# INPUT FOR THIS TASK

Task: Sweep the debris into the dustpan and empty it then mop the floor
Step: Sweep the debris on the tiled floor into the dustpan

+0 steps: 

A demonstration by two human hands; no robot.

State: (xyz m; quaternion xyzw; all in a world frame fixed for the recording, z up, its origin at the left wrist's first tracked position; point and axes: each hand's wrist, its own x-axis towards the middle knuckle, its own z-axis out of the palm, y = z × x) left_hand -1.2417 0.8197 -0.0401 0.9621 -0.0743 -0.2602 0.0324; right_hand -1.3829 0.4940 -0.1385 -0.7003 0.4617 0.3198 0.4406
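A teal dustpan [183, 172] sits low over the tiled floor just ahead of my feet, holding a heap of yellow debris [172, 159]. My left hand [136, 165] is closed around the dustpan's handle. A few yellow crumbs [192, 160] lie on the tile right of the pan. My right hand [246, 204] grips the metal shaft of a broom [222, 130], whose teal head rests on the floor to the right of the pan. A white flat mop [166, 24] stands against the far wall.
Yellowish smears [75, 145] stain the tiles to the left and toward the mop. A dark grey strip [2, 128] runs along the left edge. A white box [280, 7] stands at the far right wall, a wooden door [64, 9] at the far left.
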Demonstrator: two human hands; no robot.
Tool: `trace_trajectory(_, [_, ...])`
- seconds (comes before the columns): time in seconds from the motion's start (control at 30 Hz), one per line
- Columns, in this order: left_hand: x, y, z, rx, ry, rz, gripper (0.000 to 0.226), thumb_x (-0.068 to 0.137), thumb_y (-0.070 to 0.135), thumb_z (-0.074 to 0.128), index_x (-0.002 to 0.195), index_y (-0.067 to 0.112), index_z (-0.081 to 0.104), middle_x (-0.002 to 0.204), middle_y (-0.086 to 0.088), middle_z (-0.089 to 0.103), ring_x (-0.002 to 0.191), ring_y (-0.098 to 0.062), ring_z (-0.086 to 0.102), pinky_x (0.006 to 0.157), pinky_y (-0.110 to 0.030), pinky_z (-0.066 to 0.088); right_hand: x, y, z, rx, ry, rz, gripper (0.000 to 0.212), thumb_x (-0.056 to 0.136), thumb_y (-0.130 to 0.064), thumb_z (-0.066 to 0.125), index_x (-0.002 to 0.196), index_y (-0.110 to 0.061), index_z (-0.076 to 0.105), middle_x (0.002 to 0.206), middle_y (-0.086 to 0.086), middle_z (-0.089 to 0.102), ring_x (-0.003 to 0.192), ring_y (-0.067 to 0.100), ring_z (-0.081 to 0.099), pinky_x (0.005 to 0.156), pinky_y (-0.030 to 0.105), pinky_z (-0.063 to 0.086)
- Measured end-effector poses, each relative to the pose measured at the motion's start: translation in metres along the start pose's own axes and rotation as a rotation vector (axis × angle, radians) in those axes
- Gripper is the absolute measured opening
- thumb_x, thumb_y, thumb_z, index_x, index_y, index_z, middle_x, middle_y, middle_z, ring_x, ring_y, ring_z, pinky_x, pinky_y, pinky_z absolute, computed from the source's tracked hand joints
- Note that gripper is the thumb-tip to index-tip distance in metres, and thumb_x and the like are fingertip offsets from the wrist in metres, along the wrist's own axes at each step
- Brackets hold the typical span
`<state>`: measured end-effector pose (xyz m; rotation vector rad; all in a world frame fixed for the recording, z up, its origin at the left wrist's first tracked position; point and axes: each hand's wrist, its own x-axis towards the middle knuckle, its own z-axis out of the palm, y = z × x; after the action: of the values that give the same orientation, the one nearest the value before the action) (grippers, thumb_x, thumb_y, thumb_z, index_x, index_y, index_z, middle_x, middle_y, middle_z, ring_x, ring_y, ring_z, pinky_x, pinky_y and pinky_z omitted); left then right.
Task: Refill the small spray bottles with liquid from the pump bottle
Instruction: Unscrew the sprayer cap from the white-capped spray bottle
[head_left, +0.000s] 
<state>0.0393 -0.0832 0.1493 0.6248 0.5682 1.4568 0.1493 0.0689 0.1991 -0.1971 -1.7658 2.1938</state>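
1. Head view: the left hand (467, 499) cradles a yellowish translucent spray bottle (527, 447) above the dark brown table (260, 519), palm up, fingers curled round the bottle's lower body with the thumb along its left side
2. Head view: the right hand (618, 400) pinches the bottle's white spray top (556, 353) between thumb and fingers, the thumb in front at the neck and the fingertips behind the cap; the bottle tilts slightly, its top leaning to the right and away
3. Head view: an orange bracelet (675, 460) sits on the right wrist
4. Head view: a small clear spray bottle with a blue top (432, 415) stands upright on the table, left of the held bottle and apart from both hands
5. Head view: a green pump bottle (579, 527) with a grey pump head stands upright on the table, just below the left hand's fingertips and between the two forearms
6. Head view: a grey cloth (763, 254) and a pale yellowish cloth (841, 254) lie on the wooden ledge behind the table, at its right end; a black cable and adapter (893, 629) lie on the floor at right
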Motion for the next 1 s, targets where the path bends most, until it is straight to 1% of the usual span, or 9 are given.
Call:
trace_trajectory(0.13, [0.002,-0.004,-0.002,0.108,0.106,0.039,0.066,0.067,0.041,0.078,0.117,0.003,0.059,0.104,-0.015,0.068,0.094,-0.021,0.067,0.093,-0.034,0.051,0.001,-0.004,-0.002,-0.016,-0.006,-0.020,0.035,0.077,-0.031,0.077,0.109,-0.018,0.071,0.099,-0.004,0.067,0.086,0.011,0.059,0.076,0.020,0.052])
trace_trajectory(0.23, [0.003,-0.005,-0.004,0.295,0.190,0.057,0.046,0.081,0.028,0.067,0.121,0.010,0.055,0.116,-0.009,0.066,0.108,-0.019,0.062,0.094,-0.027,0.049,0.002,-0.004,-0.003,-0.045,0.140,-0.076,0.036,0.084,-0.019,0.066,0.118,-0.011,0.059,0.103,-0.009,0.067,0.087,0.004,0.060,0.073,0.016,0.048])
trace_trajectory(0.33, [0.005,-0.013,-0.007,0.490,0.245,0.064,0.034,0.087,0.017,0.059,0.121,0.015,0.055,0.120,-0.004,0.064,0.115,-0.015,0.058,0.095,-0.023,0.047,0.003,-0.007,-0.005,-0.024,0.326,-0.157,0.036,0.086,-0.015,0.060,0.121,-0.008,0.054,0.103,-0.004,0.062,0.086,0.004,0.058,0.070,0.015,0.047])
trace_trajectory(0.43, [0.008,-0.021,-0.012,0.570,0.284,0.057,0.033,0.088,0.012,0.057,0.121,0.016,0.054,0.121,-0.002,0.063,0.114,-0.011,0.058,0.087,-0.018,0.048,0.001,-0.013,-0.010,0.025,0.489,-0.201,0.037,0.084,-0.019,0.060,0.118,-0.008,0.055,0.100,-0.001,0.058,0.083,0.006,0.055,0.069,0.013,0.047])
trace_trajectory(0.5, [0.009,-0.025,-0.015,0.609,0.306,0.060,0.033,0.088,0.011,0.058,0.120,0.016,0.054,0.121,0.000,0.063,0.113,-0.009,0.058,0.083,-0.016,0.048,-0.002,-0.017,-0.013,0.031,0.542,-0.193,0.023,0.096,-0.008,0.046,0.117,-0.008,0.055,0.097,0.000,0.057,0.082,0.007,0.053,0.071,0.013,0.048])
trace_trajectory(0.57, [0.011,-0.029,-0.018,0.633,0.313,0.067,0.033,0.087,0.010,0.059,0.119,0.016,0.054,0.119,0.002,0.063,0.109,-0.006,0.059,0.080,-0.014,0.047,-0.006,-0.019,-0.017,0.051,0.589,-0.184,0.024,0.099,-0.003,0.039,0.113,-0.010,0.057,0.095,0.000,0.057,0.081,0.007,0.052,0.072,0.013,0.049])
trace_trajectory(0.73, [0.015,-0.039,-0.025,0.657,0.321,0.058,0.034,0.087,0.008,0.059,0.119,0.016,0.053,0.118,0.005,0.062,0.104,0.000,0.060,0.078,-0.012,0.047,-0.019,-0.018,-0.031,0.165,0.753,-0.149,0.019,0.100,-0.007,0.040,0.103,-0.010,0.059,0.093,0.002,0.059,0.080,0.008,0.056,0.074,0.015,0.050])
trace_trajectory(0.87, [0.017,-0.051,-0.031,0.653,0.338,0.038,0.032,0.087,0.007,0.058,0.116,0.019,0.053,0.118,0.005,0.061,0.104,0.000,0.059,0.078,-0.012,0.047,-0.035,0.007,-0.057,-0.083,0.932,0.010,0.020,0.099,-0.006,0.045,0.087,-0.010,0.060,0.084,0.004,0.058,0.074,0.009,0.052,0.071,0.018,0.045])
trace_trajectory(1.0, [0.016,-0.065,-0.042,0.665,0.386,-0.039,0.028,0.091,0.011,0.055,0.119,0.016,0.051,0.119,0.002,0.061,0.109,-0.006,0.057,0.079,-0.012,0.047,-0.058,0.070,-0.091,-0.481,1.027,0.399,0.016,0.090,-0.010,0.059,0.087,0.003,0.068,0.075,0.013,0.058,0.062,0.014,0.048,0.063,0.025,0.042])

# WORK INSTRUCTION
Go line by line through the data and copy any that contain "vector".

# RESPONSE BOX
- Measured end-effector poses, each relative to the pose measured at the motion's start: translation in metres along the start pose's own axes and rotation as a rotation vector (axis × angle, radians) in those axes
`<state>`: measured end-effector pose (xyz m; rotation vector rad; all in a world frame fixed for the recording, z up, its origin at the left wrist's first tracked position; point and axes: each hand's wrist, its own x-axis towards the middle knuckle, its own z-axis out of the palm, y = z × x; after the action: of the values that give the same orientation, the one nearest the value before the action) (grippers, thumb_x, thumb_y, thumb_z, index_x, index_y, index_z, middle_x, middle_y, middle_z, ring_x, ring_y, ring_z, pinky_x, pinky_y and pinky_z omitted); left then right.

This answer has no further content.